- Task brief: Look below and pull out each line with the word "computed".
++++ Data provided ++++
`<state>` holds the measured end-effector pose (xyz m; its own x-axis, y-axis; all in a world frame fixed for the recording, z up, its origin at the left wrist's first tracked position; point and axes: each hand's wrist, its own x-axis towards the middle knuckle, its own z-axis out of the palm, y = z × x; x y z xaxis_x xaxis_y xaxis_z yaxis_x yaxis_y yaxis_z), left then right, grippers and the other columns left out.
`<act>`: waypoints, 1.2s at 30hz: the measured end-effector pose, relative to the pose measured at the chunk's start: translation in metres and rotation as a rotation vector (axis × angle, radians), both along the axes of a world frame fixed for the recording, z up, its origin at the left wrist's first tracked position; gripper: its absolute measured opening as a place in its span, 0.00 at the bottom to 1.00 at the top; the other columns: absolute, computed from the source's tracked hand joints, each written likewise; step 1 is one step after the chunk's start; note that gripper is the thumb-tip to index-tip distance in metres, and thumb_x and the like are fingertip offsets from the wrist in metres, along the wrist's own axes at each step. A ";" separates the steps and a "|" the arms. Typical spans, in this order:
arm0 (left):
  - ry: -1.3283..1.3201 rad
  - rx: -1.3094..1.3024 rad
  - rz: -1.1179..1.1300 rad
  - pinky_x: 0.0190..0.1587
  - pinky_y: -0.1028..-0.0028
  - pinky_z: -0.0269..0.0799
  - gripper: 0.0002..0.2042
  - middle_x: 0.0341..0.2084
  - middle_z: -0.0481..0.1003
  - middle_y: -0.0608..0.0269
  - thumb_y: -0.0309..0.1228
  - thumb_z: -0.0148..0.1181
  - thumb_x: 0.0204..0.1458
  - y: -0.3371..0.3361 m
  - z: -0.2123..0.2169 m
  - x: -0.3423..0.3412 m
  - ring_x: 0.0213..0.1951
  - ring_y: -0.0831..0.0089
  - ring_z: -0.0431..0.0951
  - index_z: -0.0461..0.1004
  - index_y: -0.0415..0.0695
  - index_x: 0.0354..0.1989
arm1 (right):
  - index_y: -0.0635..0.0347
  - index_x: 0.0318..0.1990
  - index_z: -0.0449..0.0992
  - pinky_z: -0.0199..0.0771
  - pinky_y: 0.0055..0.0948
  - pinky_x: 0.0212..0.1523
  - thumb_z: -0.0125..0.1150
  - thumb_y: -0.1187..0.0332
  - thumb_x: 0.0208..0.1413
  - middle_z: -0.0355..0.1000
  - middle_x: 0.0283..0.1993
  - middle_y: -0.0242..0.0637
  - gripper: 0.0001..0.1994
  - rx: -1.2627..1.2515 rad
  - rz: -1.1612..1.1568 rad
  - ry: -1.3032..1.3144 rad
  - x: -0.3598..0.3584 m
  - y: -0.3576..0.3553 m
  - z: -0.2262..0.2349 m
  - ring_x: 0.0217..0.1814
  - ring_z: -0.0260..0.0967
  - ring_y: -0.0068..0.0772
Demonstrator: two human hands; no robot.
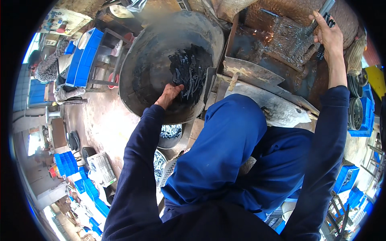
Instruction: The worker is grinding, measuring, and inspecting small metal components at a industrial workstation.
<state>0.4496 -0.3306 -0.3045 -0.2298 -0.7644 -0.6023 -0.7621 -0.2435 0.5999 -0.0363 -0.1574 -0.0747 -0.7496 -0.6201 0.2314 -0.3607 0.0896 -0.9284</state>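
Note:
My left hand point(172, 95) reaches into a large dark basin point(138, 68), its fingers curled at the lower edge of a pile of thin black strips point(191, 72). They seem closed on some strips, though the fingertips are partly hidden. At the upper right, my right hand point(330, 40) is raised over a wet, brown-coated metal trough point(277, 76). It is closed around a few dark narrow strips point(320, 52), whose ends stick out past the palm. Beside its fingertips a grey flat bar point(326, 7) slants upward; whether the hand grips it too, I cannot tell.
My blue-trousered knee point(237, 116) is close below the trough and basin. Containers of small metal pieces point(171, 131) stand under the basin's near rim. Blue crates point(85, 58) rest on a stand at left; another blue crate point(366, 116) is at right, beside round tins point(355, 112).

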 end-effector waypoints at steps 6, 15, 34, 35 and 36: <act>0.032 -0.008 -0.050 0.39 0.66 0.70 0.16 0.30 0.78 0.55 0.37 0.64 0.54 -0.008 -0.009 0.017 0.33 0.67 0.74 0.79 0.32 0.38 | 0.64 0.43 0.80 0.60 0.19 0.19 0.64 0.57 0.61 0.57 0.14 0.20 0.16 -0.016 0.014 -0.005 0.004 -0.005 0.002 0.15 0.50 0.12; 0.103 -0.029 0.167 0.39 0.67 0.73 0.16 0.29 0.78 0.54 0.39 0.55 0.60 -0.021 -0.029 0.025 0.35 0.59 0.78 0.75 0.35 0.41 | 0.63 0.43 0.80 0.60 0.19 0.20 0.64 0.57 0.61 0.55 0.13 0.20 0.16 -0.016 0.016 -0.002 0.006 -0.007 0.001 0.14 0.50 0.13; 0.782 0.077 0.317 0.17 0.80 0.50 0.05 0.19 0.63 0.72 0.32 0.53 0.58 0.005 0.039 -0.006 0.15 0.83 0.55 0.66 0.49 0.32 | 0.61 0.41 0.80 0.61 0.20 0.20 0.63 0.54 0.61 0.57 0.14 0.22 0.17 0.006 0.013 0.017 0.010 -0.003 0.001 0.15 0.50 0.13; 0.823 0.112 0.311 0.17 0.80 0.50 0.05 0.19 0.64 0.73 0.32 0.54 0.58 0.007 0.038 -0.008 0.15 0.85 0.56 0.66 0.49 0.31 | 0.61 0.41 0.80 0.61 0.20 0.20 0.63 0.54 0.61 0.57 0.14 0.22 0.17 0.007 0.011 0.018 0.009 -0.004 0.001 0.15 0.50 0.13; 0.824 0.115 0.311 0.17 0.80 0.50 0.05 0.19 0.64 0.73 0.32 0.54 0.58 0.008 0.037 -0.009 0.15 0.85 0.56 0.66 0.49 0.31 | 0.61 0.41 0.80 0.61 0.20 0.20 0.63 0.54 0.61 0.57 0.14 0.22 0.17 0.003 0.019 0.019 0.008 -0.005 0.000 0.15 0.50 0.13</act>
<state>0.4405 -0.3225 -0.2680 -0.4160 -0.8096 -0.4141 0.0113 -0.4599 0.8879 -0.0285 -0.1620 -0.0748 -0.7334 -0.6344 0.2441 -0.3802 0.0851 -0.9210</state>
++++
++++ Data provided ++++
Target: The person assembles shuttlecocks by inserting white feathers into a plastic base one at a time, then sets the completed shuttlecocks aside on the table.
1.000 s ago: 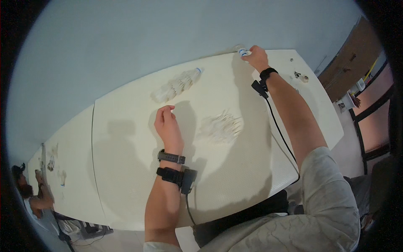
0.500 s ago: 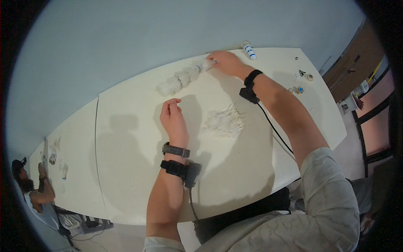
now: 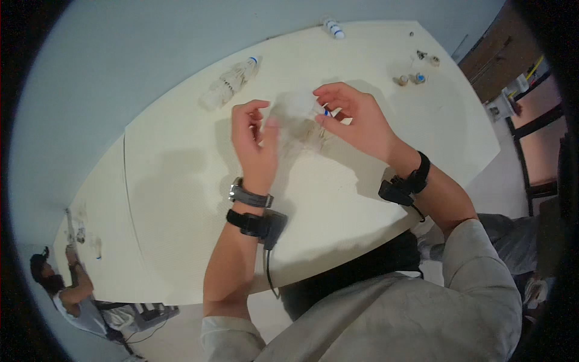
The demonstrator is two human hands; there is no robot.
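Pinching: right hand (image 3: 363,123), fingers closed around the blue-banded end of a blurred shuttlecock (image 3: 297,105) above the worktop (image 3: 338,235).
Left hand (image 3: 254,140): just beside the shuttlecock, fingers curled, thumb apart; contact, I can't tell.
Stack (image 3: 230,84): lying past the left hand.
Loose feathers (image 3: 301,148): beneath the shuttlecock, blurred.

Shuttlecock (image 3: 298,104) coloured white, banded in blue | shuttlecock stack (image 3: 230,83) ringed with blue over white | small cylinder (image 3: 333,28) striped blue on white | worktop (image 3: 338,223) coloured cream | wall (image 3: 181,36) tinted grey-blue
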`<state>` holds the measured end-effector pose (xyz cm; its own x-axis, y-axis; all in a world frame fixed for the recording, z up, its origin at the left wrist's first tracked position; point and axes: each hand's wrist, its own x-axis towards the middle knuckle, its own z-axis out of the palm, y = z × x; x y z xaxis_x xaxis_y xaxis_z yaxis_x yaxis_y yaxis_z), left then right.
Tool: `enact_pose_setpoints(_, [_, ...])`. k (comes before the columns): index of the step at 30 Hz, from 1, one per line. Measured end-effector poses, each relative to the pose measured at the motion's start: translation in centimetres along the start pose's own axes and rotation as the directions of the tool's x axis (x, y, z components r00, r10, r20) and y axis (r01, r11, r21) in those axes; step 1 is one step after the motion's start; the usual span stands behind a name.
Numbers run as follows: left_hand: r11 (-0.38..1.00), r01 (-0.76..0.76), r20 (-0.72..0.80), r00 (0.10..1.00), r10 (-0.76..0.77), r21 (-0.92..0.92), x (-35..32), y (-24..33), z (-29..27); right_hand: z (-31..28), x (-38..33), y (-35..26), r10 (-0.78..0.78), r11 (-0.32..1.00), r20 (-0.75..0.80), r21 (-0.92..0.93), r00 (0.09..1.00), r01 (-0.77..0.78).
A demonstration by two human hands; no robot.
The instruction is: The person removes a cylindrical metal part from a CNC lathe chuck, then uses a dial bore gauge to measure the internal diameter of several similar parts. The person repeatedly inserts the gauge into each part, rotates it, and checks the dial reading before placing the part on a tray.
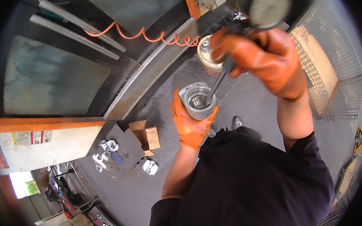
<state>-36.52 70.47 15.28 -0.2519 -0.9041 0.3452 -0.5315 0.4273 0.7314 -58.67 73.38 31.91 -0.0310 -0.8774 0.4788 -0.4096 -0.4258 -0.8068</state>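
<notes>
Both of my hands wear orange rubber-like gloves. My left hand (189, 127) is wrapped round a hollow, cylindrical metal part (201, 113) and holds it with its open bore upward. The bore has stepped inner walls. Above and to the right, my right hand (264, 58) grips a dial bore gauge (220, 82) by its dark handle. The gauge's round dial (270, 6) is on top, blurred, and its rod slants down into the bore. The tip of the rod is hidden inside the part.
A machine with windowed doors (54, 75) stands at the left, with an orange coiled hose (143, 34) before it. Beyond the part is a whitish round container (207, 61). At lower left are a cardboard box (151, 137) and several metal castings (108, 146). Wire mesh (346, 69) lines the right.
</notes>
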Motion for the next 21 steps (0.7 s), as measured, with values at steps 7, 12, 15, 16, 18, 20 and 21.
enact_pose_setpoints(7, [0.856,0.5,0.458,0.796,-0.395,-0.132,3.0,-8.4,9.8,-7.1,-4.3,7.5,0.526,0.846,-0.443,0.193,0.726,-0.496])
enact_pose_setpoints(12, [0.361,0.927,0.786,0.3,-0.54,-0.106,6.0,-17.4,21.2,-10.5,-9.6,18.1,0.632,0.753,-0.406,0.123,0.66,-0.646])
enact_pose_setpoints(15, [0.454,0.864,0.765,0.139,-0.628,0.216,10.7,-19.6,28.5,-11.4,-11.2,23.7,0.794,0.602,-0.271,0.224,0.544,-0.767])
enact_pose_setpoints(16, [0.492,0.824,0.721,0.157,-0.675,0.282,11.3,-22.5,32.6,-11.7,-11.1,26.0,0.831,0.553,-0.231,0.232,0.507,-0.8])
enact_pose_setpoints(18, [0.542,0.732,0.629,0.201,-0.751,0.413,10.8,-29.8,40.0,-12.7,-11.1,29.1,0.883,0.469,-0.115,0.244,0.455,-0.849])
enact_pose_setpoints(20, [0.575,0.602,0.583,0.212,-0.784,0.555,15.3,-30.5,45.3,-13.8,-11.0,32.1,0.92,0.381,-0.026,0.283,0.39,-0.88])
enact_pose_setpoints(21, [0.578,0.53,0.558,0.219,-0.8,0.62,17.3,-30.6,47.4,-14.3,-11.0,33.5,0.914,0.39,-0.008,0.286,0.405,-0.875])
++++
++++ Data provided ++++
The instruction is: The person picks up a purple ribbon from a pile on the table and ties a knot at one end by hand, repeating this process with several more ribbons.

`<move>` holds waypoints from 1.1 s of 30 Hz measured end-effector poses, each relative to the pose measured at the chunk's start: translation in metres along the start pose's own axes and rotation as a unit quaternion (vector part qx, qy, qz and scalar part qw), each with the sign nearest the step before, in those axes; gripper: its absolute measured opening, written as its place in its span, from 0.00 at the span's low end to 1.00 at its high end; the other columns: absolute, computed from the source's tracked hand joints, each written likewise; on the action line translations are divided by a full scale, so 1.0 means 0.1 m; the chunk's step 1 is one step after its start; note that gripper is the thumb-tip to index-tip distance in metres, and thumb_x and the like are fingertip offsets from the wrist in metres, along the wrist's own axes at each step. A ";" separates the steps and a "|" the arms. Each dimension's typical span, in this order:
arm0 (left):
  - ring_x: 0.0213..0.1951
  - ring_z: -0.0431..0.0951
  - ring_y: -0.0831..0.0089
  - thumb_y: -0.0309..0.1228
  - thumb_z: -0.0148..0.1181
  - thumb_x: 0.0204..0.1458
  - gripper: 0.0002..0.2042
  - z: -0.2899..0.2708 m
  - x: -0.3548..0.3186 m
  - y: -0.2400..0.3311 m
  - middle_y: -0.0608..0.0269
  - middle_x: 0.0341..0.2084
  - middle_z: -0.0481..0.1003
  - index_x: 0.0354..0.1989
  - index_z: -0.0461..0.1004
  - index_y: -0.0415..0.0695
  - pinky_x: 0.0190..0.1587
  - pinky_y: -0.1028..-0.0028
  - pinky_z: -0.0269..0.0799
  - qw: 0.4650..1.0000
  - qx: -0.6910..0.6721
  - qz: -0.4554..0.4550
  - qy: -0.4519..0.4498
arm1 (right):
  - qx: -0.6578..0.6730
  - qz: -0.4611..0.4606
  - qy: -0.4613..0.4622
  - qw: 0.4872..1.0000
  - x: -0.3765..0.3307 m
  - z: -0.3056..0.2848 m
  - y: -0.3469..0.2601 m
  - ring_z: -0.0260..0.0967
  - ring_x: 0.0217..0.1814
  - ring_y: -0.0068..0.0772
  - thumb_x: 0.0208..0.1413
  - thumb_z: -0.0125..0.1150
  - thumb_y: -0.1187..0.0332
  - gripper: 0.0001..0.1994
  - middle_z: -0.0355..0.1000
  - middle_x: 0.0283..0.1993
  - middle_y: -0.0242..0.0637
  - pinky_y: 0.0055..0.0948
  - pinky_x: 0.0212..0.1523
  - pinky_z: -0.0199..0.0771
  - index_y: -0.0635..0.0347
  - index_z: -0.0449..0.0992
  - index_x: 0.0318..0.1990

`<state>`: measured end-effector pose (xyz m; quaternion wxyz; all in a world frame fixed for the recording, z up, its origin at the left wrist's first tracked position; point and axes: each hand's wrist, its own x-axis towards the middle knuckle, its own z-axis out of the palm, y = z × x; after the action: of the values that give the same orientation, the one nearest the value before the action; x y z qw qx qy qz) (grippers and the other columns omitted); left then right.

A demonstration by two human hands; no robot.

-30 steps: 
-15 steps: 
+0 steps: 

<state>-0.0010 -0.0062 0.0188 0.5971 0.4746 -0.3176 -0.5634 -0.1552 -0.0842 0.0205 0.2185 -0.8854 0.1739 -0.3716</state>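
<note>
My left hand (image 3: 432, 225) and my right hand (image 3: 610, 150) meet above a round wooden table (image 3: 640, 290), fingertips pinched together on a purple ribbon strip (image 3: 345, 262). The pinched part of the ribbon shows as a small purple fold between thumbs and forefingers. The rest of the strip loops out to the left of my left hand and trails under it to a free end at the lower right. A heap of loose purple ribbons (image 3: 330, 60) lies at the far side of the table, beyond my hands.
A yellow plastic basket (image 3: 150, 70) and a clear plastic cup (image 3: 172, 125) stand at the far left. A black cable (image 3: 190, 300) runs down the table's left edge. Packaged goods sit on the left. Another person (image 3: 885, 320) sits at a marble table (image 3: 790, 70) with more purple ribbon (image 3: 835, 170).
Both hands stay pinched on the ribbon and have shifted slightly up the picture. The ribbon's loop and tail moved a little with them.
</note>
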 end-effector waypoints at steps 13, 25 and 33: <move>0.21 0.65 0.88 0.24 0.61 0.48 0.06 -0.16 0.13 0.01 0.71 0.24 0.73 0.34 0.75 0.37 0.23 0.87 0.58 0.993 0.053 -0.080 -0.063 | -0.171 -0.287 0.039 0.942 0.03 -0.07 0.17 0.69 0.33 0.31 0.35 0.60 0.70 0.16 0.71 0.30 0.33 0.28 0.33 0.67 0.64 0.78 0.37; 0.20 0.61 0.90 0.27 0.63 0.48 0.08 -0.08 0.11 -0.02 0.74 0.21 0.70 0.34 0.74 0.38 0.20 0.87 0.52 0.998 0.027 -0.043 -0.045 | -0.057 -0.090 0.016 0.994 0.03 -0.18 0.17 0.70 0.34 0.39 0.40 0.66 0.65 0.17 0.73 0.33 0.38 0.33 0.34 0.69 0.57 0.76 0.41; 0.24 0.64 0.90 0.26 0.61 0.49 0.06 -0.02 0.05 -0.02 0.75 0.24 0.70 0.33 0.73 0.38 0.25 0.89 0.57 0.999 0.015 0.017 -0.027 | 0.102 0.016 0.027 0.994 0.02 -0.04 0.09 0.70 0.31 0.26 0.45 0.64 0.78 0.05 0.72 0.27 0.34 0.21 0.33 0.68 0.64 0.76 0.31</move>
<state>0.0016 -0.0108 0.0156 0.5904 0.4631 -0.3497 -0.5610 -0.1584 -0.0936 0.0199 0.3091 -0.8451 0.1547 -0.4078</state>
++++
- Task answer:
`<act>`: waypoints, 1.2s at 30hz: the measured end-effector pose, relative to the pose measured at the chunk's start: translation in metres and rotation as a rotation vector (axis × angle, radians), both along the axes of a world frame fixed for the recording, z up, its origin at the left wrist's first tracked position; gripper: its absolute measured opening as a place in its span, 0.00 at the bottom to 1.00 at the top; the other columns: absolute, computed from the source's tracked hand joints, each written likewise; step 1 is one step after the chunk's start; note that gripper is the thumb-tip to index-tip distance in metres, and thumb_x and the like are fingertip offsets from the wrist in metres, along the wrist's own axes at each step. A ";" separates the steps and a "|" the arms. Typical spans, in this order:
`<move>` holds waypoints from 1.1 s of 30 Hz measured end-effector poses, each relative to the pose measured at the chunk's start: translation in metres along the start pose's own axes and rotation as a unit quaternion (vector part qx, qy, qz and scalar part qw), each with the sign nearest the step before, in those axes; gripper: its absolute measured opening, written as its place in its span, from 0.00 at the span's low end to 1.00 at its high end; the other columns: absolute, computed from the source's tracked hand joints, each written likewise; on the action line translations are divided by a full scale, so 1.0 means 0.1 m; the chunk's step 1 is one step after its start; note that gripper is the thumb-tip to index-tip distance in metres, and thumb_x and the like are fingertip offsets from the wrist in metres, along the wrist's own axes at each step. A ";" separates the steps and a "|" the arms. Each dimension's typical span, in this order:

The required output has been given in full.